Orchid (album) - Musical Style and Lyrical Themes

Musical Style and Lyrical Themes

The music in Orchid combines elements influenced by progressive rock and acoustics pieces of folk music to the black metal scream and the death metal growl, as well having clean vocals. It also contains influences from jazz and melodic passages played by a piano and acoustic guitars. Opeth sounded much different than the casual black or death metal bands at that time and it's the closest album that the band came to the black genre. Orchid is the album that best represented the Opeth's diverse influences and it is the rawest, according to Rocknworld. Critics described the sound of the album as it being "unique". Jim Raggi wrote "If you're wanting the more deathy and song oriented Opeth, skip down to My Arms Your Hearse and go from there. If you're looking for a unique journey of music built alternately around dual guitar harmonies knocking into sequences when the two guitars and the bass are all playing different parts, stop-start transitions at times and smooth here-to-theres at others, here you go." Matt Smith stated that "with Orchid, the band introduced its blend of intricate, down-tempo acoustic guitar and piano lines and swinging, Celtic-sounding, distorted rhythms."
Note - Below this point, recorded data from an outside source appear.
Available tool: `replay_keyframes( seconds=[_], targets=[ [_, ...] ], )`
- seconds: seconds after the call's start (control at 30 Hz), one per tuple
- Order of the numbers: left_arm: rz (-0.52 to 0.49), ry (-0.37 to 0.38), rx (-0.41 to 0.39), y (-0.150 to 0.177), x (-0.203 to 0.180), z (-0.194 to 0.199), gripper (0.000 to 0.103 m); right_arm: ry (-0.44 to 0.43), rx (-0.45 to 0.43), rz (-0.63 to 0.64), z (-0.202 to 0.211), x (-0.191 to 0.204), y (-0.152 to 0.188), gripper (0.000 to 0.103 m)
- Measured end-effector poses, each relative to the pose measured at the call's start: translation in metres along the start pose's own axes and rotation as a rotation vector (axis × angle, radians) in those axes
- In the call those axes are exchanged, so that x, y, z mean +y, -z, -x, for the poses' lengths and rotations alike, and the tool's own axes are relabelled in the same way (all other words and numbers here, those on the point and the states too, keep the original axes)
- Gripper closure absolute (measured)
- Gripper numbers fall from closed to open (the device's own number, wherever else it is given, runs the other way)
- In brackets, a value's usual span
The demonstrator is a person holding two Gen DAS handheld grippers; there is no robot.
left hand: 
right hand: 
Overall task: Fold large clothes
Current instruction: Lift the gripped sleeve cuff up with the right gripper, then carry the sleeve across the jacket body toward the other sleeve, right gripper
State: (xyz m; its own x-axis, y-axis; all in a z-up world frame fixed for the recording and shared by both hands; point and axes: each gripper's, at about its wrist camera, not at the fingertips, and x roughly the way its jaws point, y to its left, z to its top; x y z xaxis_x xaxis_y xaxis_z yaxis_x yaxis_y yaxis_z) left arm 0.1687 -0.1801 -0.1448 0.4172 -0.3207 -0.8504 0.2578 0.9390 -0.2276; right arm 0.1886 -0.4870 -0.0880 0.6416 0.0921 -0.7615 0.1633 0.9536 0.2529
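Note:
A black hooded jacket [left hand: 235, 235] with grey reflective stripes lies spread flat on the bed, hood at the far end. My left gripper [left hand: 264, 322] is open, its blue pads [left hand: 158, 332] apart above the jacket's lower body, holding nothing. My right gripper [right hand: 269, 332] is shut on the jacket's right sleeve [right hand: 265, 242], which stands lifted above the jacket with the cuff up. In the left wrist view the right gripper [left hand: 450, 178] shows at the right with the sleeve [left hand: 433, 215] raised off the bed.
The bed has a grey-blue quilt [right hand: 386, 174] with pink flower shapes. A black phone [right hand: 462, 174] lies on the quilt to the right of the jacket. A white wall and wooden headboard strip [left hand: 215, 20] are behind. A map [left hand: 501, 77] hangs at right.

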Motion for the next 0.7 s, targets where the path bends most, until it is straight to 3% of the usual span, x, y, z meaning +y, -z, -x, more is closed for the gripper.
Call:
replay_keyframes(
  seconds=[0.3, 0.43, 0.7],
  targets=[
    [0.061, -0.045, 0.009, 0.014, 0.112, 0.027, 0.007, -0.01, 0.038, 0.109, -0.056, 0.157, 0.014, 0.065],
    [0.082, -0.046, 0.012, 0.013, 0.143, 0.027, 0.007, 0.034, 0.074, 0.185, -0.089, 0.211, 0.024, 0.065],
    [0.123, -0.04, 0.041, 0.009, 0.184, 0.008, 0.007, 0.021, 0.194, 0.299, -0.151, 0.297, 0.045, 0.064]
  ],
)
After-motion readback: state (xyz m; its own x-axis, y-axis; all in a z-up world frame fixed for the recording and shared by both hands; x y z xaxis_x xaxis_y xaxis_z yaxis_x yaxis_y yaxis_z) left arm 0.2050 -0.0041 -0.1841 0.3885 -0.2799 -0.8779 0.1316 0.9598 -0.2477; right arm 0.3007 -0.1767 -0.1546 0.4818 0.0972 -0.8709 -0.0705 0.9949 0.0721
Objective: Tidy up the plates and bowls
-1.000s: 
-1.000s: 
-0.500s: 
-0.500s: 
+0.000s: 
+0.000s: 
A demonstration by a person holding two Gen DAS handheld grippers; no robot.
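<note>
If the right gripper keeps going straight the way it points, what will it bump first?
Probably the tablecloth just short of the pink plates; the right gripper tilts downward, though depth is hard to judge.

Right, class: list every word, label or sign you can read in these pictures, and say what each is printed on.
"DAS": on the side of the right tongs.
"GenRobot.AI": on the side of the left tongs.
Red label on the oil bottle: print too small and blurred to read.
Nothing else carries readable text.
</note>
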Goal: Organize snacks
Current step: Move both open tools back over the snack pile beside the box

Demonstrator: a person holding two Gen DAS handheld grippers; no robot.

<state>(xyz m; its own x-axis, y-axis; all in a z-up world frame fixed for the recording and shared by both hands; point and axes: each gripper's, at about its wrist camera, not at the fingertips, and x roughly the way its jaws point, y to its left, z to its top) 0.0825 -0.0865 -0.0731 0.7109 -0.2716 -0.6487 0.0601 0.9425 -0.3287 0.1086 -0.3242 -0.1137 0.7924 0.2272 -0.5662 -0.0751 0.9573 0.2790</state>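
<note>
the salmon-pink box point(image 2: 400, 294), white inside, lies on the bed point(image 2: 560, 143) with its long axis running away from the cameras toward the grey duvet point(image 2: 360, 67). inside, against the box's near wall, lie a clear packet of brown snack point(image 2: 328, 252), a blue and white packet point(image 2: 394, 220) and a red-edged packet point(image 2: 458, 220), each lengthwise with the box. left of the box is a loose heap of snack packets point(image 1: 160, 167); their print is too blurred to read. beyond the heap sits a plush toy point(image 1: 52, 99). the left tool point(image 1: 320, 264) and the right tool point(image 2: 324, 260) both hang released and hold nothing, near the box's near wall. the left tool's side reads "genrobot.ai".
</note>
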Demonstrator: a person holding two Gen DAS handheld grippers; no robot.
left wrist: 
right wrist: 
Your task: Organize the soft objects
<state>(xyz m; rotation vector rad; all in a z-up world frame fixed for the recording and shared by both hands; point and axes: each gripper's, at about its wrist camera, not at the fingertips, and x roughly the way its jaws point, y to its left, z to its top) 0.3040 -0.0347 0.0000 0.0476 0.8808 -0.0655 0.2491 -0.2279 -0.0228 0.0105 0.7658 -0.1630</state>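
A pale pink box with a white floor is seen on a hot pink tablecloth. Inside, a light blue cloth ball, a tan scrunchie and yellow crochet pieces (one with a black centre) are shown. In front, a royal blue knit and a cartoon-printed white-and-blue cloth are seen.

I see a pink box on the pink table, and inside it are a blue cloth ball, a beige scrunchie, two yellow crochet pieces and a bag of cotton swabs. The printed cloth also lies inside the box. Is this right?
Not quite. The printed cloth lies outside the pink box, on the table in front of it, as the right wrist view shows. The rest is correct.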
Most songs of the album exceeds nine minutes, but there are two instrumental songs of short duration. These two instrumental songs are "Silhouette" and "Requiem". The first song was recorded just hours before they were leaving the studio and is a brief piano interlude. They were impressed that Anders Nordin played the piano very well. Lindgren said, "I remember the look on Dan's face when we said, 'Our drummer can play the piano.' He didn't believe a word we were saying. Dan can play the piano. Most guys play like shit. When Anders started playing, Dan was actually impressed." Åkerfeldt later said, "I'm still quite impressed." The other instrumental is an acoustic epic, according to Lindgren. Åkerfeldt borrowed a Spanish acoustic guitar called a Trameleuc from a guitar store to play the song.

After the members left Opeth, Mikael Åkerfeldt and David Isberg began to write the songs. Åkerfeldt commented about: "As you might understand I was more or less influenced by the occult back then, although in no serious manner. Music wise I was really into the twisted, dark, and evil-sounding riffs. The lyrics written by both me and David were pure Satanic chantings!" According to Åkerfeldt, "the idea for Opeth was for it to be evil—satanic lyrics and evil riffs. I chose my notes so they sounded evil." The first two songs that Åkerfeldt and Isberg wrote were "Requiem of Lost Souls" and "Mystique of the Baphomet" (later "Mark of the Damned" and later "Forest of October"). When Isberg quit the band, Åkerfeldt and Peter Lindgren "really felt that we had found a real original way of playing. There were at the time almost no other band using that many harmonies as we did." "Forest of October" "is the best song on the album", according to Lindgren. Åkerfeldt says he doesn't remember what it is about, and that he only remembers that he wrote the lyrics to sound like the music.

Åkerfeldt said that "The Twilight Is My Robe" used to be called "Oath" and "is a satanic song. Like an oath to Satan." He also said that one part of the song is "a complete rip-off" of Scorpions' "Fly to the Rainbow". The most evil song on the album, said Lindgren, the lyrics for "Under the Weeping Moon" were "some kind of satanic worship of the moon. It doesn't really deal with anything", according to Åkerfeldt. He also complimented the melody of "The Apostle in Triumph" and considered it to be lyrically "a combination of nature and satanic worship". The longest song of the album, "In Mist She Was Standing", was the last song completed. The song is about a nightmare, and is inspired by the film Lady in Black.

The bonus track, "Into the Frost of Winter", is an early recording of the band during a 1992 rehearsal. The song contains some segments which were later reworked into "Advent", the opening track on their second album Morningrise.